Firefox keeps your browsing truly private with new Tracking Protection feature, PCWorld (Nov 3)

The new feature is an enhancement to Firefox’s Private Browsing mode, which deleted users’ browsing history and cookies after they closed a private window. Tracking Protection adds an extra layer of privacy to that by blocking code embedded in websites that tracks the way people behave around the Web. That means it will block a lot of ads, along with analytics tools and some social sharing buttons in order to help users keep their browsing habits more closely under wraps.

Semantic Scholar

Semantic Scholar is a new search engine that uses machine learning to extract concepts. For now its corpus has computer science papers.

Academic Search Engine Grasps for Meaning, Will Knight, MIT Technology Review (Nov 2)

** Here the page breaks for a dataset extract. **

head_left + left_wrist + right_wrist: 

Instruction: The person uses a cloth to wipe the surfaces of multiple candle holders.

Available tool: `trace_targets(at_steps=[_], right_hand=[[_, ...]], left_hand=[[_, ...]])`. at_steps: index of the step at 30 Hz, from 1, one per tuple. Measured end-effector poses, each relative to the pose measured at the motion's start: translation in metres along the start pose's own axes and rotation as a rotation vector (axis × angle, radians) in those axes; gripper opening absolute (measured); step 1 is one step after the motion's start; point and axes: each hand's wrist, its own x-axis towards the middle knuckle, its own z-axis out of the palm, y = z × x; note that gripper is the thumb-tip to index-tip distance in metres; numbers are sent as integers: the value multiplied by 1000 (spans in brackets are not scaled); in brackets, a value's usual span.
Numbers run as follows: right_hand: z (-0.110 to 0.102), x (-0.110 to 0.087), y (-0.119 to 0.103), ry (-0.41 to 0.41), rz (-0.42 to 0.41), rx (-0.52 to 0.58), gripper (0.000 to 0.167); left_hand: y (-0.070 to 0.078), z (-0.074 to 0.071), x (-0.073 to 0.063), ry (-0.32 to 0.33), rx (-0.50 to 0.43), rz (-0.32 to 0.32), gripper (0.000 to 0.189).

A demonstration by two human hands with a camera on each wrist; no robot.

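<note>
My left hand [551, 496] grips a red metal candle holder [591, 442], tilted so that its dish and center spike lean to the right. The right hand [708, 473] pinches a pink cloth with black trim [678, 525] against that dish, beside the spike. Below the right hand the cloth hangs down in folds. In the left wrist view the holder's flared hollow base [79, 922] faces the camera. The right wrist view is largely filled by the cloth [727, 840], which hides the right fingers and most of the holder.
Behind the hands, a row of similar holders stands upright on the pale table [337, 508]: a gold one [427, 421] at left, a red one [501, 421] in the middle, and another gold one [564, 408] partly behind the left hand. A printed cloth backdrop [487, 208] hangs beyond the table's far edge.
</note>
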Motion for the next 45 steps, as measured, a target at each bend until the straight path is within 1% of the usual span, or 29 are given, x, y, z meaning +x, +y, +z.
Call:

Etzioni says the goal for Semantic Scholar is to go further by giving computers a much deeper understanding of new scientific publications. His team is developing algorithms that will read graphs or charts in papers and try to extract the values presented therein. “We want ultimately to be able to take an experimental paper and say, ‘Okay, do I have to read this paper, or can the computer tell me that this paper showed that this particular drug was highly efficacious?’”

Reference Management Software

If you need to manage references for your research, you’ll get good use from this review of eight reference-management tools.

Eight ways to clean a digital library, Jeffrey M Perkel, Nature (Nov 2)

This article focuses on eight tools — colwiz, EndNote, F1000Workspace, Mendeley, Papers, ReadCube, RefME and Zotero — all competing in the reference-management market (see ‘Reference-management software’ or download this Excel spreadsheet for a fuller comparison of the software ). Some excel at streamlining the process of browsing and building literature libraries, whereas others focus on creating bibliographies, aiding collaboration through the use of shared workspaces or recommending papers.

Interview with Tara Calishain

Two search experts converse: Robert Berkman at Best of the Business Web interviewed Tara Calishain, search mavin extraordinaire of ResearchBuzz. Tara comments on the state of web search, the need for a podcast search engine (yes please – or a directory), and her trusted sources.

A Conversation with Tara Calishain of ResearchBuzz (Nov 3)

This month we have chosen Tara Calishain, the creator and editor of ResearchBuzz, one of our favorite blogs for doing better online research. We chose ResearchBuzz as one of our September 2015 Best of the Business Web selections, describing it as “lively, fun and extremely informative.”

Google’s RankBrain and Entity Analysis

Kristine Schachinger at Search Engine Land tackles the relationship between Google’s RankBrain use machine learning and the entity analysis Google developed in the Knowledge Graph.

How RankBrain Changes Entity Search (Oct 29)

Key section below  – but you will really want to read the entire article yourself.

So while Google can understand known entities and relationships via data definitions, distance and machine learning, it cannot yet understand natural (human) language. It also cannot easily interpret attribute association without additional clarification when those relationships in Google’s repository are weakly correlated or nonexistent. This clarification is often a result of additional user input.

Of course, Google can learn many of these definitions and relationships over time if enough people search for a set of terms. This is where machine learning (RankBrain) comes into the mix. Instead of the user refining query sets, the machine makes a best guess based on the user’s perceived intent.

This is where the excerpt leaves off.